Problem requirements: The output should be every line below, retyped exactly, with no images.

Supplied information:
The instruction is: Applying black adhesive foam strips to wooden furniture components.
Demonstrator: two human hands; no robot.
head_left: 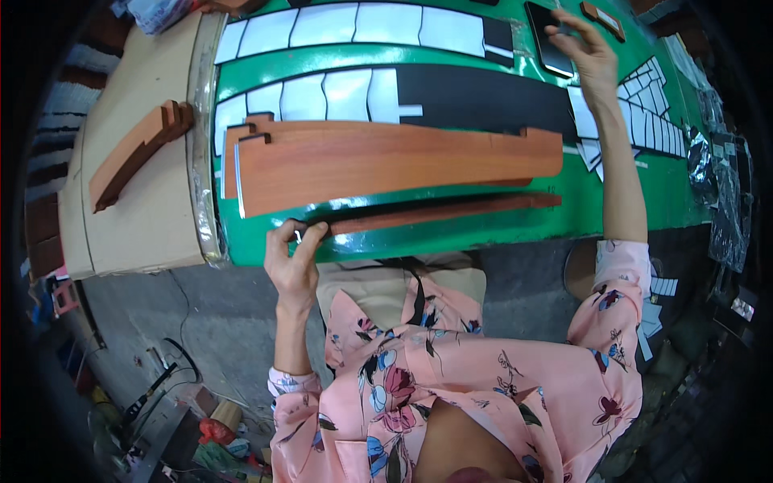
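Note:
At the table's near edge, my left hand (pixel 295 256) pinches the left end of a long, thin curved wooden piece (pixel 435 216). The piece stands on edge, its upper side dark. A small white bit shows by my fingers. Beyond it lie stacked broad reddish-brown wooden panels (pixel 394 165) with dark notches. My right hand (pixel 594 60) is raised at the far right, beside a black phone (pixel 550 40). Its fingers are curled together around a small dark thing I cannot make out.
Black strips with white labels (pixel 346 97) lie across the green table (pixel 322 58). White label sheets (pixel 652 121) spread at the right. On cardboard (pixel 145 217) at the left rests a curved wooden piece (pixel 137 153). A small wooden block (pixel 604 20) sits beyond the phone.

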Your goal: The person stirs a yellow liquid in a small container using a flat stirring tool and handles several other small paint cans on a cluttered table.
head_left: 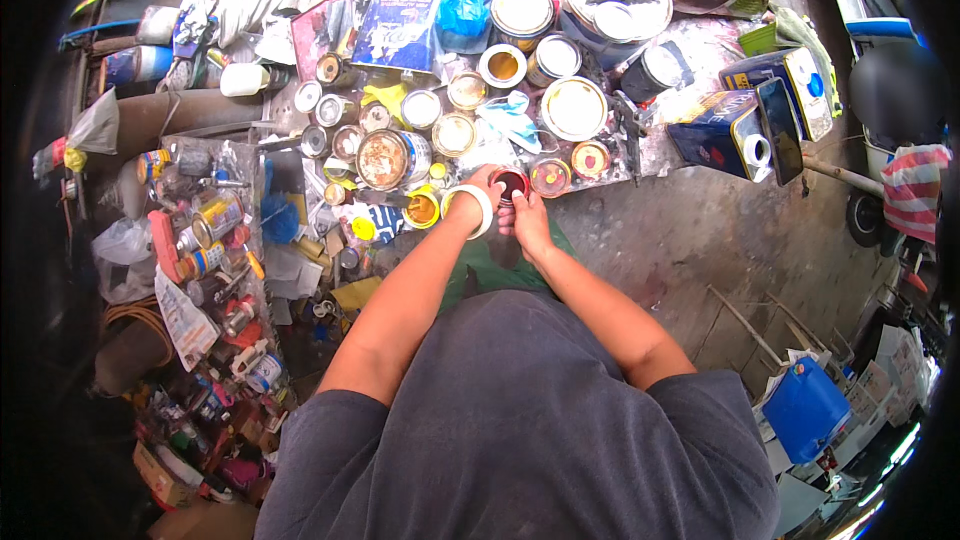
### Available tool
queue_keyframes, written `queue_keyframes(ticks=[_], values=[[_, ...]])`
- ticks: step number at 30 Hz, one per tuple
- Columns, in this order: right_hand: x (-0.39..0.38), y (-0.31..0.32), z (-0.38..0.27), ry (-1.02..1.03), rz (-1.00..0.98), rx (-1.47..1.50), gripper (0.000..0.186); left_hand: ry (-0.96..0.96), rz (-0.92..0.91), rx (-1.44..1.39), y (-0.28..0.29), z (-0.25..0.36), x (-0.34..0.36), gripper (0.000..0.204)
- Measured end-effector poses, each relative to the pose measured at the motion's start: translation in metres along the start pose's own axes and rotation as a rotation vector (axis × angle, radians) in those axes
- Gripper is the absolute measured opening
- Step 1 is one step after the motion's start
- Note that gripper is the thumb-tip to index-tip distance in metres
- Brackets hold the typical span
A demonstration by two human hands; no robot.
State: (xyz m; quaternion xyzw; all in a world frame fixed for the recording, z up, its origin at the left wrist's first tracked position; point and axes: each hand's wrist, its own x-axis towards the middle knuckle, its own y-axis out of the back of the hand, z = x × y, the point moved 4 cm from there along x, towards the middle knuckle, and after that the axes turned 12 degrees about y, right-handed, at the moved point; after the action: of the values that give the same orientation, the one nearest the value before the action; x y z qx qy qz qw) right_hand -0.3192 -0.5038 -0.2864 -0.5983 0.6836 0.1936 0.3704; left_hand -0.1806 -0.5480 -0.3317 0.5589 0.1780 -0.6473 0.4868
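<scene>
Both my hands hold a small red-rimmed can [510,183] with dark red inside, at the front edge of the cluttered bench. My left hand [486,183] grips it from the left. A white ring, like a tape roll [482,210], circles my left wrist. My right hand [527,215] has its thumb and fingers on the can's right and lower side. A yellow tin with amber contents [423,208] stands left of my hands, and round lidded tins [550,175] sit just right of the can.
Paint cans [573,106], a blue bag [462,2] and a blue board [397,10] crowd the bench [630,155]. Rectangular metal canisters [715,135] stand at its right end. Jars and scrap [215,220] fill the left side. A blue jerrycan [805,405] is at lower right.
</scene>
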Motion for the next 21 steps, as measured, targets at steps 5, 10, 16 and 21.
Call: queue_keyframes(ticks=[5,10,16,21], values=[[0.0,0.0,0.002,-0.008,0.004,0.015,0.022,0.095,-0.124,-0.103,0.009,0.028,-0.029,0.044],[-0.014,0.003,-0.004,-0.09,-0.053,0.087,0.023,-0.059,-0.059,-0.064,0.005,0.016,-0.035,0.055],[-0.055,0.016,-0.042,-0.113,-0.232,0.017,0.024,-0.221,0.125,0.221,0.03,0.033,-0.114,0.071],[-0.08,0.014,-0.08,-0.025,-0.452,-0.226,0.04,-0.354,-0.088,-0.468,0.037,0.015,-0.122,0.07]])
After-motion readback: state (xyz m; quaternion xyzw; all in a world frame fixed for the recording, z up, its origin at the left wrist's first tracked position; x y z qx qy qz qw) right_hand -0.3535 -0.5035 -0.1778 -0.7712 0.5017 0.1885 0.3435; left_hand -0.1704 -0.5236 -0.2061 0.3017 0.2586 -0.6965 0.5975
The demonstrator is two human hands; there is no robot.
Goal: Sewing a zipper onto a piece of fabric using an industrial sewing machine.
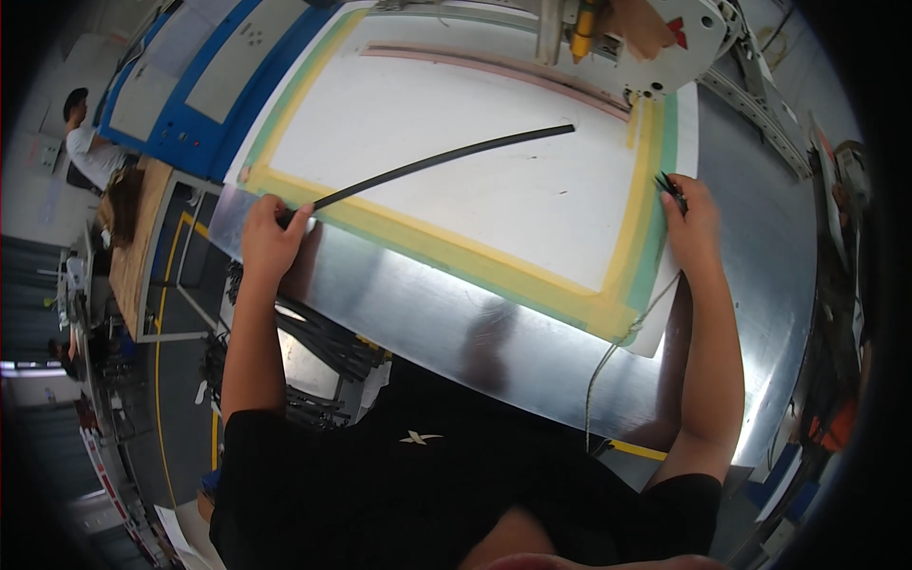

Answer to this task:
The instruction is: Applying black adhesive foam strips to wooden furniture components.
Demonstrator: two human hands; no robot.
head_left: 
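Note:
At the table's near edge, my left hand (pixel 295 256) pinches the left end of a long, thin curved wooden piece (pixel 435 216). The piece stands on edge, its upper side dark. A small white bit shows by my fingers. Beyond it lie stacked broad reddish-brown wooden panels (pixel 394 165) with dark notches. My right hand (pixel 594 60) is raised at the far right, beside a black phone (pixel 550 40). Its fingers are curled together around a small dark thing I cannot make out.
Black strips with white labels (pixel 346 97) lie across the green table (pixel 322 58). White label sheets (pixel 652 121) spread at the right. On cardboard (pixel 145 217) at the left rests a curved wooden piece (pixel 137 153). A small wooden block (pixel 604 20) sits beyond the phone.
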
Your goal: The person stirs a yellow liquid in a small container using a flat stirring tool and handles several other small paint cans on a cluttered table.
head_left: 
### Available tool
queue_keyframes, written `queue_keyframes(ticks=[_], values=[[_, ...]])`
- ticks: step number at 30 Hz, one per tuple
- Columns, in this order: right_hand: x (-0.39..0.38), y (-0.31..0.32), z (-0.38..0.27), ry (-1.02..1.03), rz (-1.00..0.98), rx (-1.47..1.50), gripper (0.000..0.186); left_hand: ry (-0.96..0.96), rz (-0.92..0.91), rx (-1.44..1.39), y (-0.28..0.29), z (-0.25..0.36), x (-0.34..0.36), gripper (0.000..0.204)
- Measured end-effector poses, each relative to the pose measured at the motion's start: translation in metres along the start pose's own axes and rotation as a rotation vector (axis × angle, radians) in those axes
- Gripper is the absolute measured opening
- Step 1 is one step after the motion's start
- Note that gripper is the thumb-tip to index-tip distance in metres
- Brackets hold the typical span
A demonstration by two human hands; no robot.
State: (xyz m; quaternion xyzw; all in a world frame fixed for the recording, z up, its origin at the left wrist's first tracked position; point and axes: each hand's wrist, its own x-axis towards the middle knuckle, its own y-axis out of the back of the hand, z = x × y, the point moved 4 cm from there along x, towards the middle knuckle, and after that the axes turned 12 degrees about y, right-handed, at the moved point; after the action: of the values that give the same orientation, the one nearest the value before the action; x y z qx qy qz qw) right_hand -0.3192 -0.5038 -0.2864 -0.5983 0.6836 0.1936 0.3704; left_hand -0.1806 -0.5480 -0.3317 0.5589 0.1780 -0.6473 0.4868
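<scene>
Both my hands hold a small red-rimmed can [510,183] with dark red inside, at the front edge of the cluttered bench. My left hand [486,183] grips it from the left. A white ring, like a tape roll [482,210], circles my left wrist. My right hand [527,215] has its thumb and fingers on the can's right and lower side. A yellow tin with amber contents [423,208] stands left of my hands, and round lidded tins [550,175] sit just right of the can.
Paint cans [573,106], a blue bag [462,2] and a blue board [397,10] crowd the bench [630,155]. Rectangular metal canisters [715,135] stand at its right end. Jars and scrap [215,220] fill the left side. A blue jerrycan [805,405] is at lower right.
</scene>
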Motion for the next 21 steps, as measured, targets at steps 5, 10, 16 and 21.
Call: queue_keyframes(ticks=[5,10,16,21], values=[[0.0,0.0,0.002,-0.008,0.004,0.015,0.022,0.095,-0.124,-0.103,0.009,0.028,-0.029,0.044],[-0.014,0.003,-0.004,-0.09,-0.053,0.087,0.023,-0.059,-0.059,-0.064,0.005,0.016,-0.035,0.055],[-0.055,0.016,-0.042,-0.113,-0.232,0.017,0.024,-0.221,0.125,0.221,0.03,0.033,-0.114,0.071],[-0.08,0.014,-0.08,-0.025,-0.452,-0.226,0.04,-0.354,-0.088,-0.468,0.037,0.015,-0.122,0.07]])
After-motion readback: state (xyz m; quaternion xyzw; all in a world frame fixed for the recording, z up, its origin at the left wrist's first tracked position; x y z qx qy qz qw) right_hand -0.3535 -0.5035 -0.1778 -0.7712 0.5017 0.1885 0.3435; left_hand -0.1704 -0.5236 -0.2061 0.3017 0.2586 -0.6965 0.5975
The demonstrator is two human hands; there is no robot.
Goal: Sewing a zipper onto a piece of fabric using an industrial sewing machine.

The response is finished.